The Congress converts have imbibed other Hindutva lessons as well—such as spreading lies to corner the victim into denying something he never was guilty of. So they spread the canard that the liberal Hindu, Atal Behari Vajpayee, eats beef. Had this been true, he could perhaps have said he was being a true Brahmin in the ancient tradition. But the poor man, like most Hindus, doesn't eat beef. Cut to the bone, a wounded PM and his party worked overtime to shrug off the unfair label. Welcome to the club!
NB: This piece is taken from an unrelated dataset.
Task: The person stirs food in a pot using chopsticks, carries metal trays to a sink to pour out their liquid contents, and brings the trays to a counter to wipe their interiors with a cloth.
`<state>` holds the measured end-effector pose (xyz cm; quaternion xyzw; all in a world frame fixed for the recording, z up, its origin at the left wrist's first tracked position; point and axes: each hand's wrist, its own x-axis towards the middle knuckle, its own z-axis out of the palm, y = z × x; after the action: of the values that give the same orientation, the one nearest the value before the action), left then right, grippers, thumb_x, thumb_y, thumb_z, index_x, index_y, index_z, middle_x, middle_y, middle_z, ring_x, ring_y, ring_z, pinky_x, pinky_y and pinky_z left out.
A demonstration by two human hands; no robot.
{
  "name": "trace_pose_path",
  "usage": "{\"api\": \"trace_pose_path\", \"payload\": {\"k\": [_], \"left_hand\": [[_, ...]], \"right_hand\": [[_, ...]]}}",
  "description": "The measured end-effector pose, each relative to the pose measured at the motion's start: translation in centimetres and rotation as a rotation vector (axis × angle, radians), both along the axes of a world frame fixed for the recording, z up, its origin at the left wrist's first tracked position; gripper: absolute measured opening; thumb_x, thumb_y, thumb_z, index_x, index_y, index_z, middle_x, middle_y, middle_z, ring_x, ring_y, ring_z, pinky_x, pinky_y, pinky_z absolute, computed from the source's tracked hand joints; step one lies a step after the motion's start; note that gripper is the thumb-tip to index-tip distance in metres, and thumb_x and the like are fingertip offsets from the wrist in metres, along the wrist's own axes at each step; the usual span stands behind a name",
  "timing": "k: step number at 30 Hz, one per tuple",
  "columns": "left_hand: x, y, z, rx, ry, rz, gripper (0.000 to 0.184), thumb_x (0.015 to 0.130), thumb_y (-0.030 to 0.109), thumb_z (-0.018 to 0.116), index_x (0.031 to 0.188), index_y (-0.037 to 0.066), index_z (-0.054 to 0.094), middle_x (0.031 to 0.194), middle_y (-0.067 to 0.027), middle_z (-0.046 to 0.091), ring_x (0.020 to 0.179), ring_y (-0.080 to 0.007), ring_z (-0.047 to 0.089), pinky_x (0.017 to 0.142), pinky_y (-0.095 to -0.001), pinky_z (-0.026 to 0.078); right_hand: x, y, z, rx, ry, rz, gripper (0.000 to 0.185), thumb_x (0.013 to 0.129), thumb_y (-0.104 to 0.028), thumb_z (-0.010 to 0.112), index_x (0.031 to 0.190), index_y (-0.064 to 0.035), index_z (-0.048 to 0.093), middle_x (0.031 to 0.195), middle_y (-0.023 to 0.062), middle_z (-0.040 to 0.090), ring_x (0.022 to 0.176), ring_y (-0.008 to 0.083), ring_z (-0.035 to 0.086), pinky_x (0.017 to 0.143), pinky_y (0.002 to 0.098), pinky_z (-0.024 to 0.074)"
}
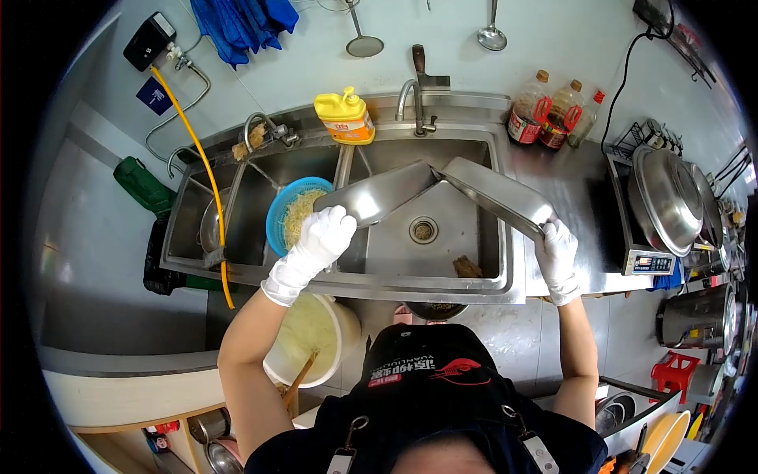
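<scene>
My left hand, in a white glove, is closed on the near end of a steel pan held tilted over the sink. In my right hand, also gloved, is the outer end of a second steel pan. The two pans' far ends meet or overlap above the right sink basin. Below them show the drain and a brown scrap near the basin's front right corner. Left of the pans, a blue basket holds pale shreds.
Behind the sink are a faucet and a yellow jug. Bottles stand at the back right, near a cooker bearing a steel pot. A yellow hose crosses the left basins. A white bucket is below the front edge.
</scene>
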<state>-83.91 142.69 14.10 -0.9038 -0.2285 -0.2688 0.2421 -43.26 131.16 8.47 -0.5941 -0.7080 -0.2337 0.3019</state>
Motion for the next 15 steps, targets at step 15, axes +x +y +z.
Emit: {"api": "trace_pose_path", "payload": {"k": [15], "left_hand": [[-1.0, -2.0, -4.3, -0.151, -0.101, 0.033, 0.017, 0.061, 0.003, 0.059, 0.063, 0.01, 0.043, 0.062, -0.0058, 0.039, 0.051, -0.0213, 0.049, 0.043, -0.0342, 0.04]], "right_hand": [[0.2, 0.5, -2.4, -0.008, 0.064, 0.021, 0.02, 0.063, 0.006, 0.059, 0.071, -0.0074, 0.046, 0.069, 0.0103, 0.05, 0.058, 0.0312, 0.052, 0.05, 0.0393, 0.0433]]}}
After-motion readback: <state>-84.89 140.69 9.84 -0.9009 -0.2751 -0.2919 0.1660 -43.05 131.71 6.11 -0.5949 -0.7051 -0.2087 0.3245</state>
Pro-BJP supporters used to lambast the Congress for pandering to the Muslims to get votes: the Shah Bano case, declaring Urdu an official language or Prophet Mohammad's birthday a holiday were the sticks they beat the Congress with. But the Hindutvawadis' diabolical games now make the Congress antics of yore seem like childplay. The ruthless cynicism of the Sangh's electoral politics, evident in MP's 'Bhojshala stir', bears this out. Suddenly, a new Hindu outfit wants to "liberate" this temple a la Ayodhya, stirring communal tensions, provoking police action. Suddenly we have curfews, bandhs and riots. An issue is blown up to manufacture tension and polarise communities with the sole aim of winning votes. What can be more diabolical than this? None of this has anything to do with temples or cows, the divine or the bovine. It's Indian politicians stooping to the depths to conquer. If only we weren't like this.